== Task data ==
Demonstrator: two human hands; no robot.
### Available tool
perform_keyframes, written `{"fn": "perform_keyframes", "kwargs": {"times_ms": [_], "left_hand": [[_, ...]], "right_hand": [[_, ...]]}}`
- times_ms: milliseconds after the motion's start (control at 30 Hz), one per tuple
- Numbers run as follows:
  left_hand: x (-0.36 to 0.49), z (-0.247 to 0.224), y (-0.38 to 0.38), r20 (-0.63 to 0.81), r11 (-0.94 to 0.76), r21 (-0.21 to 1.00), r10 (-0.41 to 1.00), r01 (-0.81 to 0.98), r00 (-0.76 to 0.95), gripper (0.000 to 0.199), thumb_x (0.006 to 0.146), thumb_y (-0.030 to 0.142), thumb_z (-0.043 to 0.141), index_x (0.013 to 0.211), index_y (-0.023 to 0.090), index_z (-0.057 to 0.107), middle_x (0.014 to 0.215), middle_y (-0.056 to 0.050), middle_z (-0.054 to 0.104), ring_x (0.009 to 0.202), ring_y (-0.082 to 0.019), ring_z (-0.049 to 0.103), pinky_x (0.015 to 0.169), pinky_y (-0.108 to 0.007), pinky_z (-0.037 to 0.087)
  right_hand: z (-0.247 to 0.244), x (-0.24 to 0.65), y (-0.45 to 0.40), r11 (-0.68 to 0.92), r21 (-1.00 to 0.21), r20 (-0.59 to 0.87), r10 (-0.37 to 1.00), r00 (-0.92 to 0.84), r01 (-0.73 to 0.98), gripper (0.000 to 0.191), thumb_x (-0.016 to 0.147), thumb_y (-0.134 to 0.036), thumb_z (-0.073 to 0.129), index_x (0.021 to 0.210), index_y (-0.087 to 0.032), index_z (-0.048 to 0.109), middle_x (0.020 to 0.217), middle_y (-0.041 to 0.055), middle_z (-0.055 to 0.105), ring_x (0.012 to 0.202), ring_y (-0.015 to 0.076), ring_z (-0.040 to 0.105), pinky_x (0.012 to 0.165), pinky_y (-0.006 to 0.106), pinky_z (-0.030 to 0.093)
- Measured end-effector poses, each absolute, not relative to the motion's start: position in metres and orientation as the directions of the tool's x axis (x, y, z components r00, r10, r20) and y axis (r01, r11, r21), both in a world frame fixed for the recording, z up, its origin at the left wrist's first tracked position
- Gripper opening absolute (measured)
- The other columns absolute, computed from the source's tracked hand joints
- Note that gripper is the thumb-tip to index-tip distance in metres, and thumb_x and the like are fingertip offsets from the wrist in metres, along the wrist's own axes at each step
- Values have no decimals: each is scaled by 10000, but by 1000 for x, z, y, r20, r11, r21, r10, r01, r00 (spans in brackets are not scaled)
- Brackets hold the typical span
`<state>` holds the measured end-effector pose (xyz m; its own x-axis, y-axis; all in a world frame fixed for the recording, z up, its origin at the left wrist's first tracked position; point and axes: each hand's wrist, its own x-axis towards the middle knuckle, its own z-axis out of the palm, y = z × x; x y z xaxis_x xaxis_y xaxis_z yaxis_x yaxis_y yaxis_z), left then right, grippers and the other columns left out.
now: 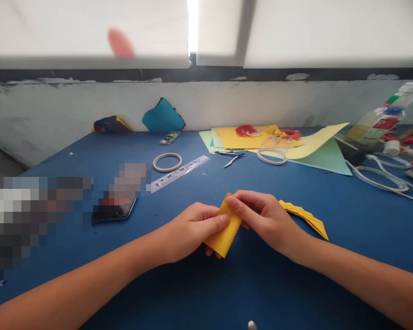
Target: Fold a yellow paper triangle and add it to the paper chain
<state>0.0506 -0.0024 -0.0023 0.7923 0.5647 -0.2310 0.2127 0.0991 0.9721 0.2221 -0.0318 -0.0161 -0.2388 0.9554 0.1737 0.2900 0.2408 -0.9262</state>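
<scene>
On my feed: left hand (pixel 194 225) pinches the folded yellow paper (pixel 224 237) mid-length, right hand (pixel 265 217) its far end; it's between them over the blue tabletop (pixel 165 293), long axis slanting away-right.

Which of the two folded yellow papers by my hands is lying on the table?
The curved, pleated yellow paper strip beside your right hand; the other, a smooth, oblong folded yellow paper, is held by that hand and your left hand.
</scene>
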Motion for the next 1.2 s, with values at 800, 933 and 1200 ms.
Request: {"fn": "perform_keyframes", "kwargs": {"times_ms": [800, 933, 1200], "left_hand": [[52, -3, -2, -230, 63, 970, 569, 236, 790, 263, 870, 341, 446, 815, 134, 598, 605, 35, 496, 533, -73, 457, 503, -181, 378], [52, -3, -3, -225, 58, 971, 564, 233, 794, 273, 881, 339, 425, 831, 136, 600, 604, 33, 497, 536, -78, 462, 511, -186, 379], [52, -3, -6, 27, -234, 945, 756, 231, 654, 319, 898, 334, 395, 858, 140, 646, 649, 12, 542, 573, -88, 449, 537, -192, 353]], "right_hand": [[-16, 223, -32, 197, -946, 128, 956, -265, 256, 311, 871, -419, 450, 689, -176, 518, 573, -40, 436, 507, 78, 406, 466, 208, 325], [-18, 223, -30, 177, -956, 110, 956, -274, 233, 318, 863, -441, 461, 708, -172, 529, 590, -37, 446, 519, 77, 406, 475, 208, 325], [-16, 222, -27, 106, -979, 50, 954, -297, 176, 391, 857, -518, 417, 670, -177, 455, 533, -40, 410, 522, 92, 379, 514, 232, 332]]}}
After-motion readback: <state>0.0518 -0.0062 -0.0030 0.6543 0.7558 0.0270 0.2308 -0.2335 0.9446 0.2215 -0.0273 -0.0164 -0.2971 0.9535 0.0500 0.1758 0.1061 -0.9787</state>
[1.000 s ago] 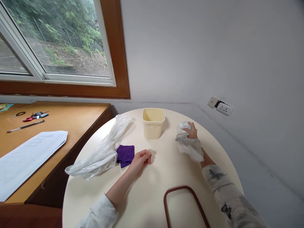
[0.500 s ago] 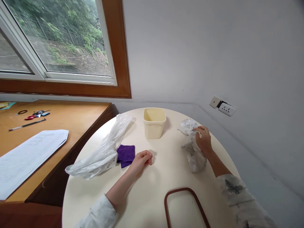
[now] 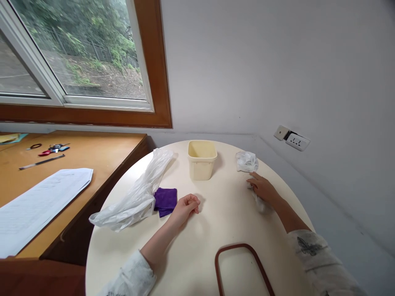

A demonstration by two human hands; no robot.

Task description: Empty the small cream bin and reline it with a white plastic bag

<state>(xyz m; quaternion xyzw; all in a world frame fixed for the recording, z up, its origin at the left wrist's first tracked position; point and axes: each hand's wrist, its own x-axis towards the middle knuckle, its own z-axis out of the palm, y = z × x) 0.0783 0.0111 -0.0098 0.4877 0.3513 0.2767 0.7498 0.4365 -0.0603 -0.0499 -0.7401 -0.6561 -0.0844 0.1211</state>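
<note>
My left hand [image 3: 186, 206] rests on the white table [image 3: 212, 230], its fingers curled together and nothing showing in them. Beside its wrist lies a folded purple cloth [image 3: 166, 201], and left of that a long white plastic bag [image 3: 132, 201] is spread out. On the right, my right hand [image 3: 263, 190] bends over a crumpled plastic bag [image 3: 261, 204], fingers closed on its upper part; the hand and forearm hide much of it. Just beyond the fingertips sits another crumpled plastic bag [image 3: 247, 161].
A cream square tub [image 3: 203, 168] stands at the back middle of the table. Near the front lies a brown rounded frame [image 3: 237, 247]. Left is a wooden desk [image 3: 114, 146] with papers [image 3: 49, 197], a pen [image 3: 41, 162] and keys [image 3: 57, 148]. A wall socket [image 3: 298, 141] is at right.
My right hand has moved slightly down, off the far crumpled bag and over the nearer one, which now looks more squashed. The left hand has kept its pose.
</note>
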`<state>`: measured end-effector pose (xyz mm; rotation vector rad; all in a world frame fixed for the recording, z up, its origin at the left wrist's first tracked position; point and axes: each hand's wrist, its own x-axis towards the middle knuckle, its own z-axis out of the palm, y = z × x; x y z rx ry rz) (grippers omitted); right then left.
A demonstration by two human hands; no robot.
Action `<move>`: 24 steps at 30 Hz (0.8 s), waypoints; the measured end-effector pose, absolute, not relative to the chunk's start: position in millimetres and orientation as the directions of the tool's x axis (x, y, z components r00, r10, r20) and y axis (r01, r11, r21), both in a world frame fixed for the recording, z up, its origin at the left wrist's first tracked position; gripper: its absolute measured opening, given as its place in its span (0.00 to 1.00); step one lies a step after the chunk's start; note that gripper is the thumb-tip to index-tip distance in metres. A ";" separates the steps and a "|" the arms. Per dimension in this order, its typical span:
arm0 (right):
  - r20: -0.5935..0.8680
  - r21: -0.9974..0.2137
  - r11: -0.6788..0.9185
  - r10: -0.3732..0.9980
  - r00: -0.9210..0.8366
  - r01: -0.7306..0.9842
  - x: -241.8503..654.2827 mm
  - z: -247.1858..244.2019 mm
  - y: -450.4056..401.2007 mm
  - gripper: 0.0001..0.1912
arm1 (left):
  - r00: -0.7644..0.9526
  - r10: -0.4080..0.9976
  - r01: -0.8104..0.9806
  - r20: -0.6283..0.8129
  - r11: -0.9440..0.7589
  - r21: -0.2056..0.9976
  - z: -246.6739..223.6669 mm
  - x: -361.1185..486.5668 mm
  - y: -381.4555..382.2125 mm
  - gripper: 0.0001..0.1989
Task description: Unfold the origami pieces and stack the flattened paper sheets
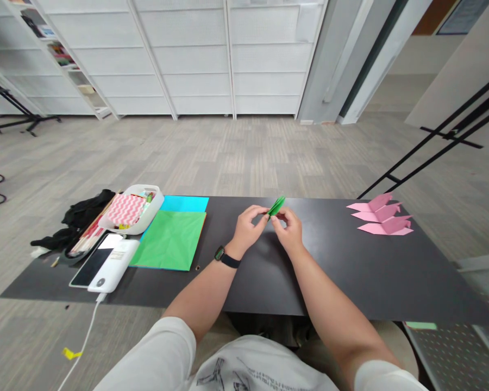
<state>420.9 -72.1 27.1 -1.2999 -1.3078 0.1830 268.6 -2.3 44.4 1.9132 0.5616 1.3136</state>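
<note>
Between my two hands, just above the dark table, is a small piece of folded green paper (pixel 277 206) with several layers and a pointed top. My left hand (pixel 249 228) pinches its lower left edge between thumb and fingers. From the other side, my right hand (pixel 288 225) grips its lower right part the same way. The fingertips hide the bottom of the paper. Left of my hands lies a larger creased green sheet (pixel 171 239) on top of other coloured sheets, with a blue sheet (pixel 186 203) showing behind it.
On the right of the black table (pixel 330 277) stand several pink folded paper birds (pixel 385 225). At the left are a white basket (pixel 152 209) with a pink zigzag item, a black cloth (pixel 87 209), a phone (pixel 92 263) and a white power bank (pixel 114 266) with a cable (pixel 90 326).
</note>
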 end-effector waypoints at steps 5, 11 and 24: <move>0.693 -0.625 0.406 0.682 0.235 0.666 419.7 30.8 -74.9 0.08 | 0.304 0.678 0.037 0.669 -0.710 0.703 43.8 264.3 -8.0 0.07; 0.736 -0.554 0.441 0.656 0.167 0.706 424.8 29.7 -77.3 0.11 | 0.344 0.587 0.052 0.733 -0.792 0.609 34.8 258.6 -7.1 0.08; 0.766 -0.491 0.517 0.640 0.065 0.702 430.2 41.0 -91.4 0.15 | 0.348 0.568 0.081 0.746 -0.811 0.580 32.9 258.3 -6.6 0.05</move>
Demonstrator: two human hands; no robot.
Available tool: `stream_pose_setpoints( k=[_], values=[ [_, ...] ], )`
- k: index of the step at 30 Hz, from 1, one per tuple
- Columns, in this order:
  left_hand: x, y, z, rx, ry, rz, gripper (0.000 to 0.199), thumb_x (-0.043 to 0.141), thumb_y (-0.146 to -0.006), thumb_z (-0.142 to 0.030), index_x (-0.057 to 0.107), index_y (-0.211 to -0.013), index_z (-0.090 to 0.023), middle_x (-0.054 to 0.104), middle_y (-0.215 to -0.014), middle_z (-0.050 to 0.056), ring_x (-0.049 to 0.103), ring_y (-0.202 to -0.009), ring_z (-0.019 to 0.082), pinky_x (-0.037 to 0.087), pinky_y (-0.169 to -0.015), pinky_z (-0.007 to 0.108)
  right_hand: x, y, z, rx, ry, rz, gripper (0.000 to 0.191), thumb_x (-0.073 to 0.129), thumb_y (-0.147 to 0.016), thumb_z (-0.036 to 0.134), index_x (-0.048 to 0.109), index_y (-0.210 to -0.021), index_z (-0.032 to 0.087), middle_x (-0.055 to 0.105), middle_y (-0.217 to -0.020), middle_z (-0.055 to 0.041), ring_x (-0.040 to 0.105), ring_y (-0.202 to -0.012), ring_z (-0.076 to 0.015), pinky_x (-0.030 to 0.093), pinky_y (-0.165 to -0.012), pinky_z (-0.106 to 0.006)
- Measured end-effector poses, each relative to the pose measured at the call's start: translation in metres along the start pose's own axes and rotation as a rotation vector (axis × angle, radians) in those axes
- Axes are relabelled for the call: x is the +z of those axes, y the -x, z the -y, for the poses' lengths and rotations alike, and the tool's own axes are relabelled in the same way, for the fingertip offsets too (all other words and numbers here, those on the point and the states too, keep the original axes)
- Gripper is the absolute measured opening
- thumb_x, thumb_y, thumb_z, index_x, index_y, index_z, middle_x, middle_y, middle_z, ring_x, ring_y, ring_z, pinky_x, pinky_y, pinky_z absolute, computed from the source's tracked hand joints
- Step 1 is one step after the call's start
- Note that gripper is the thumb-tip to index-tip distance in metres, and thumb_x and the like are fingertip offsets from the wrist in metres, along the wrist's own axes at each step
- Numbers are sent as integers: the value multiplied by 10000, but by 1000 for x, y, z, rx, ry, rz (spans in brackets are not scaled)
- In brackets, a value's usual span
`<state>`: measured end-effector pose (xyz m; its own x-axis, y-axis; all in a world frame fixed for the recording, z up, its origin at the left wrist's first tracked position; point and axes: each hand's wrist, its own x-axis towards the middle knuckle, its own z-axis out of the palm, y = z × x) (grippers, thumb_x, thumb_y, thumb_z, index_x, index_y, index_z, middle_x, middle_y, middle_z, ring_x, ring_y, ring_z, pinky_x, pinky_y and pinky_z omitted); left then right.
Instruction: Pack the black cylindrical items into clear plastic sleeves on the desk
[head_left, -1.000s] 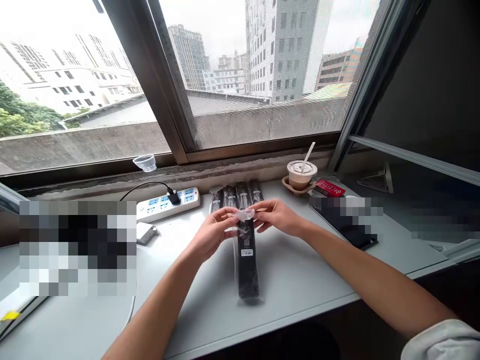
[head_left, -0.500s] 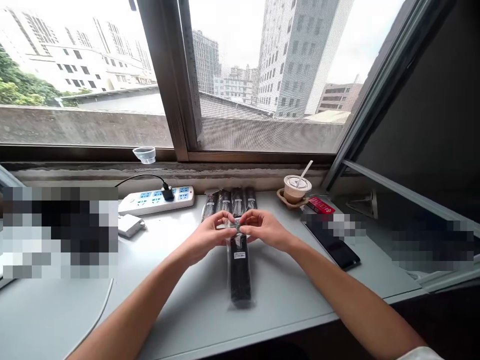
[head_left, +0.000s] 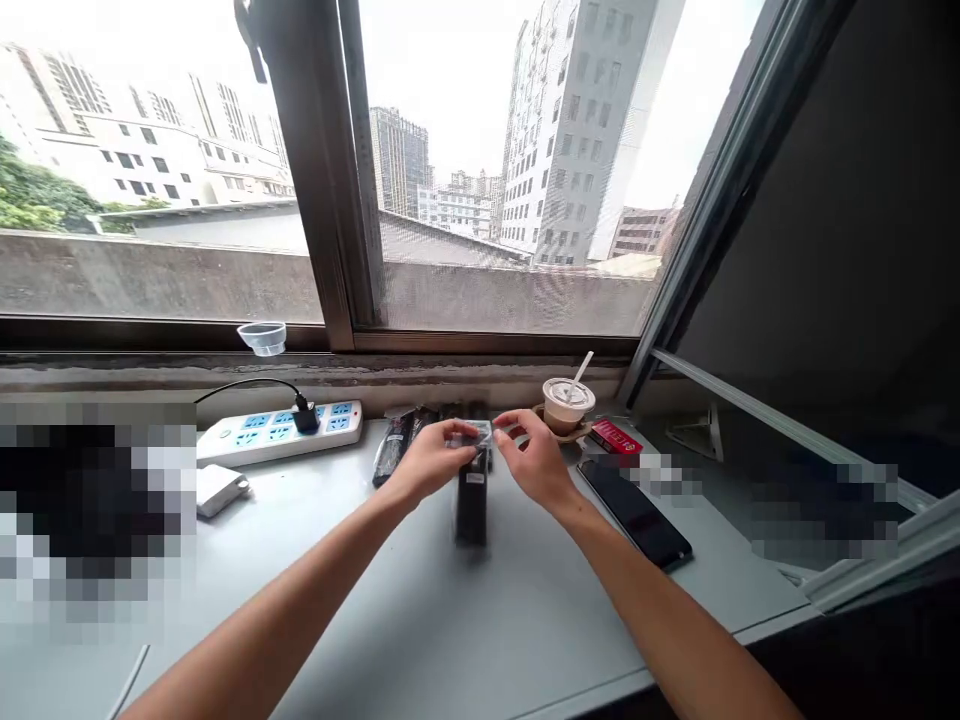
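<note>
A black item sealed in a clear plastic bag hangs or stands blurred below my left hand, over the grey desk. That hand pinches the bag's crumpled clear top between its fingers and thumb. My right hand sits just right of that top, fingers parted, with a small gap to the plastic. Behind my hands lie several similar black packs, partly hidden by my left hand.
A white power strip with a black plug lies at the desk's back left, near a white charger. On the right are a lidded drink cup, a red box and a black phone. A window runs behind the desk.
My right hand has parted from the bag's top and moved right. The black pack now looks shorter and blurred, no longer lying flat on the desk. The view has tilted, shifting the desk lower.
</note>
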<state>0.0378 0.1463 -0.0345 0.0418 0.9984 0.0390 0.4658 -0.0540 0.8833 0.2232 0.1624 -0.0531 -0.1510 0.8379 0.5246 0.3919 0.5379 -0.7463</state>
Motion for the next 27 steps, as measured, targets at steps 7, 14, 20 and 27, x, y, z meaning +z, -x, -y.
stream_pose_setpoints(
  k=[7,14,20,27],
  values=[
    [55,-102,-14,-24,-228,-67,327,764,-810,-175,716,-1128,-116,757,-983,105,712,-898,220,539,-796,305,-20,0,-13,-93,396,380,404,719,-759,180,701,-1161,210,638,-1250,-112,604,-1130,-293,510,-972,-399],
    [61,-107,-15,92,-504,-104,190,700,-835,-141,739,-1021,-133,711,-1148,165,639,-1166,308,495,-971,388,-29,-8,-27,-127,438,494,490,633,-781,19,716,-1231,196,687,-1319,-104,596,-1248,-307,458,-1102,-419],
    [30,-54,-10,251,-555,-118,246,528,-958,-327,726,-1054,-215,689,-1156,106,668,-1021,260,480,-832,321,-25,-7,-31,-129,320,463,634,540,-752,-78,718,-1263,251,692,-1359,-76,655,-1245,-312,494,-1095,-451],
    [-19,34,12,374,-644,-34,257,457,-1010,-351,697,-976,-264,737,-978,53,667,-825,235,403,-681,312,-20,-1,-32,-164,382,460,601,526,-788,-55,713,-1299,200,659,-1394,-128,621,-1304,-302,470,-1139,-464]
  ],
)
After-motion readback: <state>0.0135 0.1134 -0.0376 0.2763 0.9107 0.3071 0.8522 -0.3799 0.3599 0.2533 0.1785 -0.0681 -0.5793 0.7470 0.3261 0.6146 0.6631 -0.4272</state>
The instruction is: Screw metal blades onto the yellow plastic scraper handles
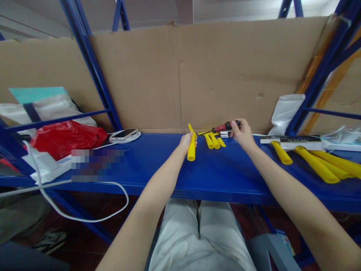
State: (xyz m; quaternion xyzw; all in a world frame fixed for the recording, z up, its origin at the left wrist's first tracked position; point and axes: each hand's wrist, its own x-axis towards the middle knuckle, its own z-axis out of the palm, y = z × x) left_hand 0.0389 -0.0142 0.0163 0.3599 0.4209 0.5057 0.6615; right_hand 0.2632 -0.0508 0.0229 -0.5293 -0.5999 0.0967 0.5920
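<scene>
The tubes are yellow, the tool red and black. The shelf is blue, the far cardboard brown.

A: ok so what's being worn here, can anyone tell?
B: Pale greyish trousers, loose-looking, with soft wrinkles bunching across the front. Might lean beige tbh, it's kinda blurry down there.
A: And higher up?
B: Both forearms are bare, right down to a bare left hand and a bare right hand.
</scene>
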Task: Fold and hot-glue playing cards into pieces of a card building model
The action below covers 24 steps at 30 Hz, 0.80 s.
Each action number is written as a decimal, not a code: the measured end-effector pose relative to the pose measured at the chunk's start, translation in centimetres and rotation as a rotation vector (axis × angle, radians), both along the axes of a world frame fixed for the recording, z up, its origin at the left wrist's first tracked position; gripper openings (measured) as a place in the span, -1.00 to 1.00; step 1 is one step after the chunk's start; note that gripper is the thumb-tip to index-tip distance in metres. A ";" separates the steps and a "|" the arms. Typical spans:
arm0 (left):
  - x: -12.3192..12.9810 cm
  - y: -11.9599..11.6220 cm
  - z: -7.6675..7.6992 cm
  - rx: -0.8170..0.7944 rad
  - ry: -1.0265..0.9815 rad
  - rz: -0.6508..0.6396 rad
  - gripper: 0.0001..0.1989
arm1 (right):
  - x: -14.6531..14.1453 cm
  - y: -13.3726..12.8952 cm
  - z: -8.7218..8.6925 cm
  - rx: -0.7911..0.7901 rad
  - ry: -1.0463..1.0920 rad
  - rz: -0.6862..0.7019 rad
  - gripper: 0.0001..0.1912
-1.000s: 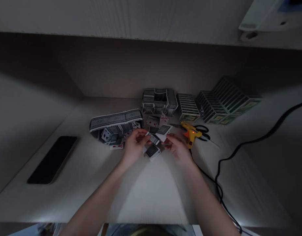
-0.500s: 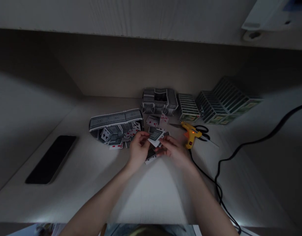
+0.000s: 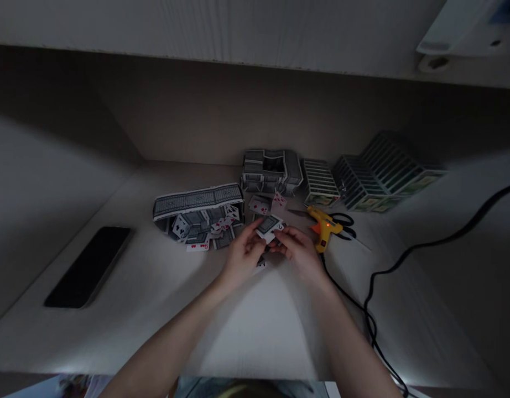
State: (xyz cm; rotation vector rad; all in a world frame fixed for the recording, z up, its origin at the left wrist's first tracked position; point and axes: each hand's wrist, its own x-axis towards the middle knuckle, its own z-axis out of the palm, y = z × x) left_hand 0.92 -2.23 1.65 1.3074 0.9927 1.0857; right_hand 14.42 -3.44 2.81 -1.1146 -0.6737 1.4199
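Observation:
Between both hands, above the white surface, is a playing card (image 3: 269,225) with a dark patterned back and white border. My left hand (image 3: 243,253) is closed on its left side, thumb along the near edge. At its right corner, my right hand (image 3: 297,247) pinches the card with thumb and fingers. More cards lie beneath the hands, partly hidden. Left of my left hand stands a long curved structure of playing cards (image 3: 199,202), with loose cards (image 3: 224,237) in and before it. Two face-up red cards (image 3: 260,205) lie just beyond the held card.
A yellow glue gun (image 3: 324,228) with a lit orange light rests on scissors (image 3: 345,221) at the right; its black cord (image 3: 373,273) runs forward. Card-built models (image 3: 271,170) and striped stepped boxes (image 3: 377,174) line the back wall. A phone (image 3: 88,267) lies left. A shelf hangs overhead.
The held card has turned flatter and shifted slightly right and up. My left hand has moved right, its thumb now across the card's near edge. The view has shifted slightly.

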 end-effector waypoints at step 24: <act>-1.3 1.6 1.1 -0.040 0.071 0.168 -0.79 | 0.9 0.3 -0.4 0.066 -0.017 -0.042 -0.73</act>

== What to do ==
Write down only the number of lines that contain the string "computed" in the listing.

== Output for this exercise ==
2